Галя встретила их у двери.

— Пойдемте в кухню. Я уже накрыла на стол…

В кухне была та же выставочная чистота, как и во всей квартире. На столе в тарелках желтела яичница с кусочками ветчины. В тонких высоких стаканах — компот. Константина в кухне не было.

— Ему нужно заниматься, — объяснила Галя. — А вы ешьте, не стесняйтесь!

Коркин отлично слышал, что в комнате громыхает телевизор. Он старался поймать взгляд Самойлова, чтобы едкой улыбкой выразить, как тонко он чувствует ситуацию, но Самойлов с отсутствующим выражением лица сел за стол и взял вилку. Галя нарезала хлеб. У нее была тонкая талия, острые, еще не припухшие, как бывает у женщин, локотки, в ушах подрагивали золотые серьги. Коркин пожал плечами и сел напротив Самойлова. Генка не поднимал глаз, уставившись в тарелку, лениво двигал вилкой, ел, словно по принуждению. А Леша мигом очистил свою тарелку.

— Еще у меня есть пельмени, — сказала Галя. — Будете?

— А как же! — обрадовался Коркин. — Пельмени — единственная отрада в нашей тусклой студенческой жизни. Я вот лично, если не поем недельку пельменей — чувствую полный упадок сил. Голова не работает, мозги не шевелятся, ноги не ходят. Говорю тогда ребятам: или меня несите в пельменную, или пельмени несите ко мне, иначе не будет среди вас Алексея Коркина. И представляете: как только первая пельмешка влетает ко мне в рот, я мигом оживаю. Мозги включаются, мысли клокочут, фантазия выплескивается, точно протуберанцы из солнечных недр.

— Заткни фонтан! — резко сказал Самойлов.

— Ну зачем же! — смеясь, произнесла Галя. — Очень интересно! Вы, Алеша, оказывается, юморист.

— Иногда находит, — признался Коркин. — Когда, извините, кушать хочется… Вы что-то говорили насчет пельменей?

— Конечно, конечно… Сейчас сварю… — Галя пошла к холодильнику.

— Слушай, Генка, это же настоящая богиня!.. — с восторгом воскликнул Коркин. — Я, наверно, малость переигрываю… Никак не могу понять, куда ты клонишь.

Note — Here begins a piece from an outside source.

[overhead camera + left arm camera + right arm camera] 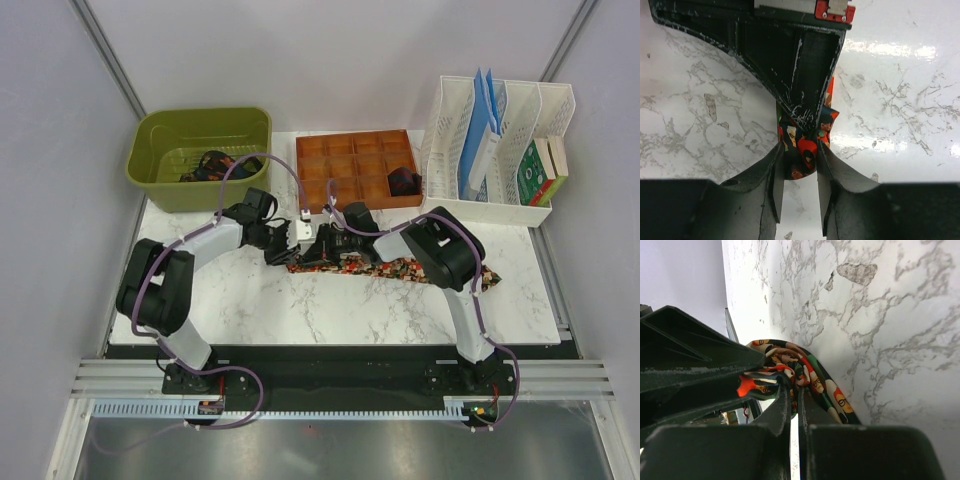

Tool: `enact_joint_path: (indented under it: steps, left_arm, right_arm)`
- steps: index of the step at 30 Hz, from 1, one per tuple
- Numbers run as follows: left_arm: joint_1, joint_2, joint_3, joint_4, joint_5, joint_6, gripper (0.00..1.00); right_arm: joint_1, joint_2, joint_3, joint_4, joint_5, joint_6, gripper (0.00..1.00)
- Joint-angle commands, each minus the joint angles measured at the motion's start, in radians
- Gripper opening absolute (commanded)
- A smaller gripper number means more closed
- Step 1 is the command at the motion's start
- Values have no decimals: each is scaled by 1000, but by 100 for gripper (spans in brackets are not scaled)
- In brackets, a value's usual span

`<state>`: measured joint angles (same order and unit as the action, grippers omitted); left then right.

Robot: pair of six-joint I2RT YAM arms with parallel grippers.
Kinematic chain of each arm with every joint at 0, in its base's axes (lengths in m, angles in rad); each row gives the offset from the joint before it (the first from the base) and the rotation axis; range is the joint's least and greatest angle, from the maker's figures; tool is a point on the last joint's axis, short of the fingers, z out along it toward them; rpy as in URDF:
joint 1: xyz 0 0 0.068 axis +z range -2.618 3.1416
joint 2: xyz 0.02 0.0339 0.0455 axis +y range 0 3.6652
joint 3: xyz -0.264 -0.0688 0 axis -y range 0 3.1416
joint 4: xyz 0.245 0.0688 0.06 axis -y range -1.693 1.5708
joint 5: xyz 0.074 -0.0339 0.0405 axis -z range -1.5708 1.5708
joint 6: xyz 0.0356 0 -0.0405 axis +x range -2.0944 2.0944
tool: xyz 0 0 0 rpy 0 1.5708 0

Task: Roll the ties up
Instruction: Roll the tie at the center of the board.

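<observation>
bright, even overhead light. glare bands on the tabletop [890, 50] at right in the left wrist view; soft shadow beside the tie [820, 382], right wrist view.

The speckled tie [385, 268] lies stretched across the table [300, 310], left end bunched up; darker ties [213, 165] sit in the basin [150, 172].

The right arm [445, 250] is covering the middle of the speckled tie [388, 268], right of centre; a dark heap [212, 165] in the far green basin [160, 175] and a dark lump [404, 182] in the brown tray [340, 165] are showing too small to identify.
</observation>
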<state>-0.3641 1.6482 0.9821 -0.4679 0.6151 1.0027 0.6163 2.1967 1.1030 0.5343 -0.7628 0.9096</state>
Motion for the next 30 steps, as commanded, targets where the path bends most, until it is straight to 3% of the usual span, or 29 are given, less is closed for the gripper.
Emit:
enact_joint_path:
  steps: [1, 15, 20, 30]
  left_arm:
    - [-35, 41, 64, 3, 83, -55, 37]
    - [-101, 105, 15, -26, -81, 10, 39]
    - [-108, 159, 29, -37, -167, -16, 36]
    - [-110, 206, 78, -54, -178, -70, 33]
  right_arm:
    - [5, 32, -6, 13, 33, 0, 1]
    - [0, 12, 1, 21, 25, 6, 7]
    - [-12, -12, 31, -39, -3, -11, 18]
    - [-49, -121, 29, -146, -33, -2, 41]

— Мне нужно поговорить с Галей. Вдвоем, с глазу на глаз…

— Понял! Это мы сейчас исполним!

Когда Галя вернулась в кухню и стала греметь кастрюльками у плиты, Коркин встал, поискал по карманам и в замешательстве произнес:

— Покурить бы. Да вот сигареты кончились…

— Я вас выручу, — откликнулась Галя. И достала из шкафчика пачку «Столичных».

— А ваш муж не рассердится?

— Это мои сигареты, — просто сказала Галя.

— Ну, я пойду на площадку, чтоб здесь не дымить…

— Да курите здесь, ничего страшного… Я здесь курю и Костя. Это Джера у нас табачный дым не выносит.

Услышав кличку, собака, стуча когтями по линолеуму, вошла в кухню.

— Джера, на место! Мы тебя не звали, — приказала женщина овчарке. Та послушно удалилась.

— Я все-таки пойду, — мямлил Коркин.

— Нет, ты сиди здесь. Лучше мы выйдем, — вдруг заявил Самойлов. — Галя, давай выйдем на площадку — мне нужно поговорить с тобой!

— А пельмени?

— За пельменями Лешка посмотрит.

— Ну, хорошо.

Едва закрылась за ними входная дверь, как собака подбежала к ней, стала скулить и царапать дерматин лапами.